**Work to be completed**
Pick every line from the data that holds the word "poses".

═══

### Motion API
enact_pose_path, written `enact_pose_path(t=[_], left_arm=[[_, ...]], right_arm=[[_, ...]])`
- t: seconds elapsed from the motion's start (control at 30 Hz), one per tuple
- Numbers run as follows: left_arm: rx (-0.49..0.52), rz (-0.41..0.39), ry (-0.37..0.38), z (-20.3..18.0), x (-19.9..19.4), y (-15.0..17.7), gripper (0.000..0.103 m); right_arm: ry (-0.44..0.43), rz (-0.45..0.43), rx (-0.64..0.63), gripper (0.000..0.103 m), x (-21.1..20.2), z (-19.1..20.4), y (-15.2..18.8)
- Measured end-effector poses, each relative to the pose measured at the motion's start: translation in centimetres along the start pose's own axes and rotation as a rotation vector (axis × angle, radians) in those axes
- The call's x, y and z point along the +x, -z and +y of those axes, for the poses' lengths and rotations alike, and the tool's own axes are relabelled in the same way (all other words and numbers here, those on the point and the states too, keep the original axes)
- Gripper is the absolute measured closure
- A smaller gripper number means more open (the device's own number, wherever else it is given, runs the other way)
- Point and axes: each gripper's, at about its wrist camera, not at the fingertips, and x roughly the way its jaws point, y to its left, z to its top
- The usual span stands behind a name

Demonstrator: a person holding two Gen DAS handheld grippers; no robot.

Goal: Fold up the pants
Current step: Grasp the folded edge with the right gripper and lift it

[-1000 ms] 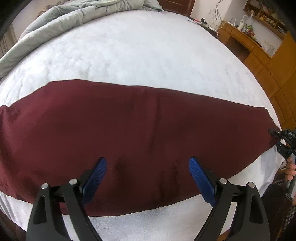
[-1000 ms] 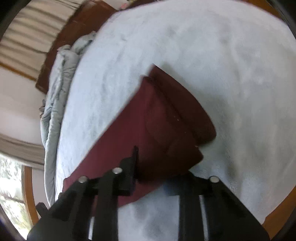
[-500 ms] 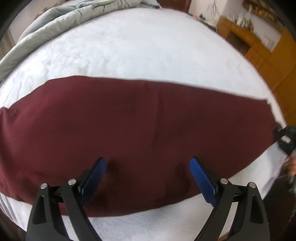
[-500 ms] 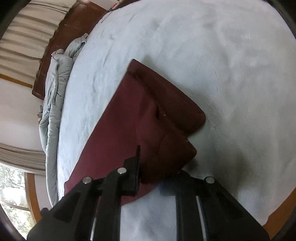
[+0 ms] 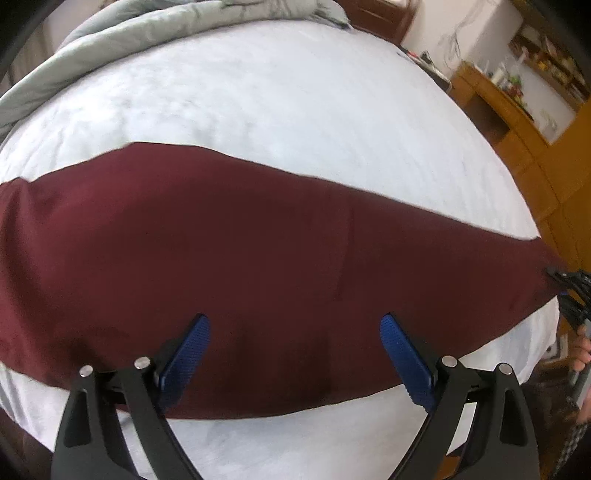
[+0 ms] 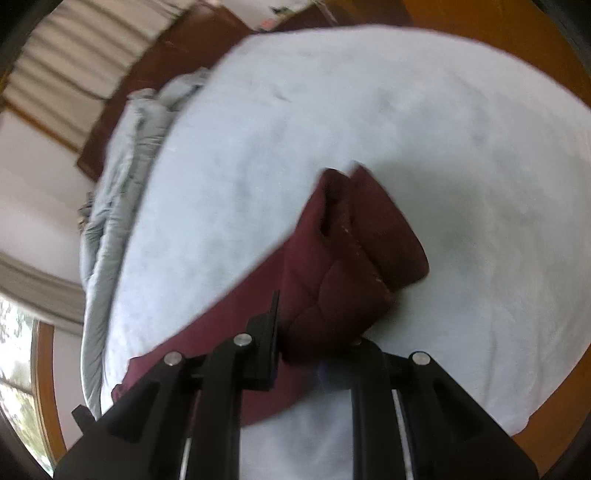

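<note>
Now right claw (image 6: 314, 354) pinches pants (image 6: 332, 288) edge.

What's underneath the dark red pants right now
The maroon pants lie on the pale blue-white bed cover, which shows all around them. Whatever lies directly beneath the fabric is covered.

The pants (image 5: 258, 266) are matt maroon cloth, smooth, with faint creases and a thicker stitched hem at the end. The sheet (image 5: 295, 99) under them is white and fleecy, slightly napped. The quilt (image 5: 110, 33) is grey, soft and rumpled. The left gripper (image 5: 295, 347) is matt black plastic with ribbed blue pads (image 5: 188, 354) and small shiny metal pins. The right gripper (image 6: 314, 354) is the same black plastic. The desk (image 5: 495, 103) is glossy orange-brown wood.
</note>
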Motion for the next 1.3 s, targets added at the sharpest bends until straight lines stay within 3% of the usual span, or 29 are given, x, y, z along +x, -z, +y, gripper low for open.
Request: enact_pose_path(t=[0.3, 0.47, 0.67, 0.97, 1.1, 1.2, 1.3], left_arm=[[-0.108, -0.049, 0.017, 4.5, -3.5, 0.2, 0.009], [-0.173, -0.052, 0.026, 5.5, -3.2, 0.3, 0.009], [-0.236, -0.067, 0.039, 7.4, -3.9, 0.7, 0.009], [-0.295, -0.069, 0.064, 11.0, -5.1, 2.1, 0.009], [-0.31, -0.058, 0.084, 11.9, -5.1, 2.5, 0.009], [-0.298, -0.045, 0.094, 11.4, -4.7, 1.8, 0.009], [-0.281, -0.028, 0.111, 11.0, -4.2, 1.2, 0.009]], right_arm=[[-0.082, -0.025, -0.252, 0.088, -0.6, 12.6, 2.8], [-0.121, 0.048, -0.37, 0.088, 1.9, 19.2, 6.1], [-0.139, 0.162, -0.459, 0.088, 5.5, 24.1, 10.1], [-0.103, 0.297, -0.559, 0.088, 11.0, 27.9, 15.6], [-0.064, 0.353, -0.572, 0.087, 12.6, 26.6, 17.2], [-0.059, 0.388, -0.58, 0.081, 13.5, 26.0, 18.0], [-0.108, 0.445, -0.577, 0.057, 13.9, 25.6, 18.6]])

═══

**Result**
- Measured end-effector poses, each relative to the pose measured at the motion's start: translation in centimetres along the start pose's own axes and rotation as a rotation vector (axis × angle, radians) in those axes
- The call's x, y and z point along the +x, -z and +y of those axes, for the poses' lengths and rotations alike, and the tool's own axes are relabelled in the same way (all other words and numbers here, those on the point and the states too, keep the original axes)

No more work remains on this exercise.